21. The arguments of the respondents are clearly and strongly made. But there are

some further factors to be considered. As noted above, in the original tribunal

proceedings the respondents applied to have the application dismissed in whole

or in part under section 32 of the ACAT Act. While in part successful, the

original tribunal allowed the matter to proceed and considered Mr Ezekiel-

Hart’s complaint in regard to two events that occurred during 2016, namely the

access to premises claim and the practising certificate claim.

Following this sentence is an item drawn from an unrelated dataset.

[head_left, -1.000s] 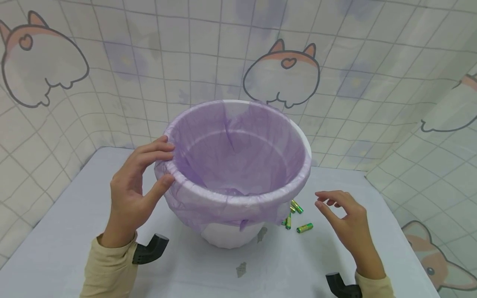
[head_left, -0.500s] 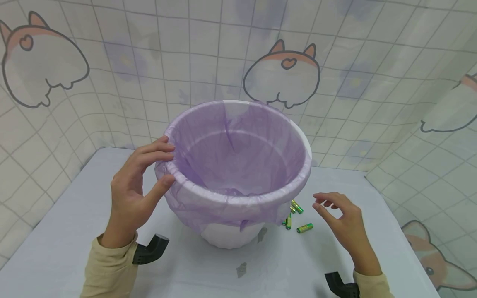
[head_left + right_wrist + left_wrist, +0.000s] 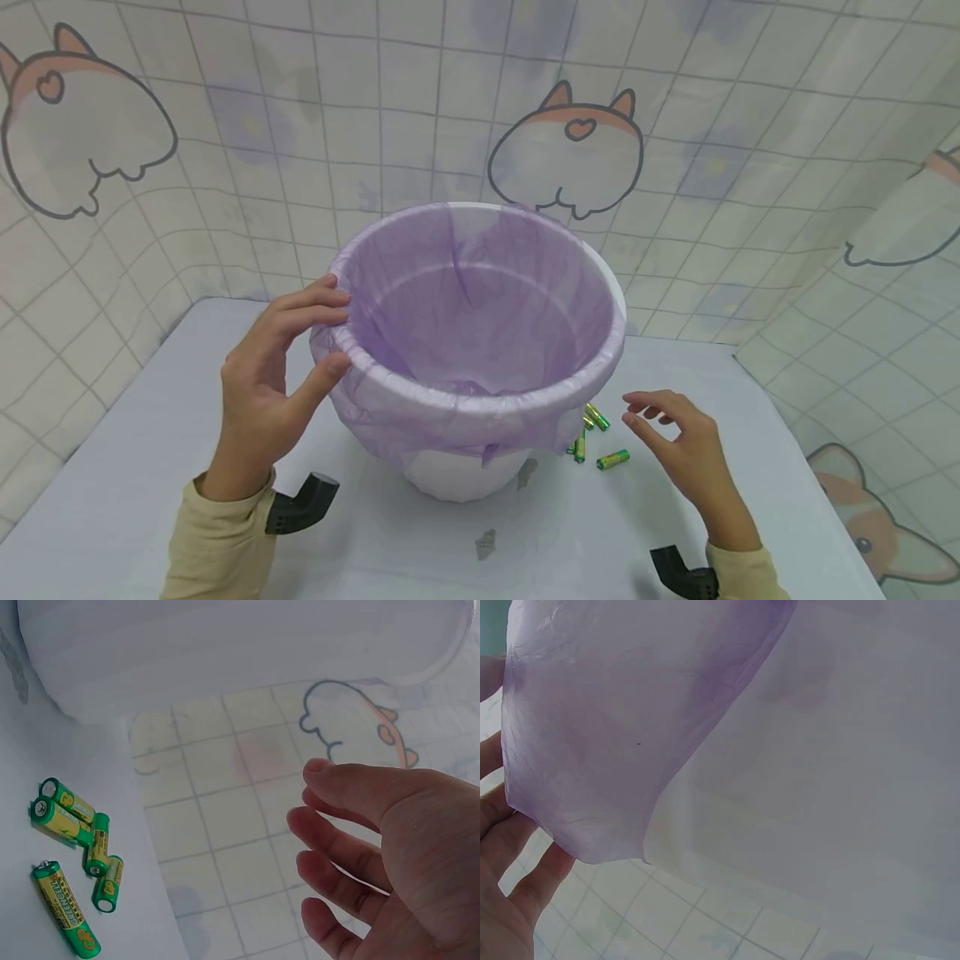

The key findings

of the original tribunal are clearly and concisely set out in the original tribunal

decision, see especially at [71]-[88].

22. But in relation to these findings, under section 79(3) of the ACAT Act, a party

to the original application may appeal the decision of the tribunal on a question

fact or law, that is any question of fact or law. Under section 82, an appeal

tribunal may deal with an appeal as a new application or as a review of all or

part of the original decision on the application by the tribunal; as noted above

this appeal is on the basis of a review of the original decision. The tribunal’s

appeal jurisdiction is therefore broad, and somewhat different to that of the

Supreme Court or Federal Court; there is some basis for thinking the approach

to summary dismissal applications should also be different. Having been able to

pursue his complaint before the original tribunal, notwithstanding an application

under section 32, it seems appropriate to try to determine an appeal on any

question of fact or law from that decision if possible.

23. More generally, the tribunal’s jurisdiction involves a very wide range of

matters. These include not only discrimination complaints, but also, for

example, mental health, landlord and tenant, guardianship, and small claims

14 Respondents’ submissions, paras [24]-[31]; Huang v University of New South Wales [2014] FCA 1137 at [27]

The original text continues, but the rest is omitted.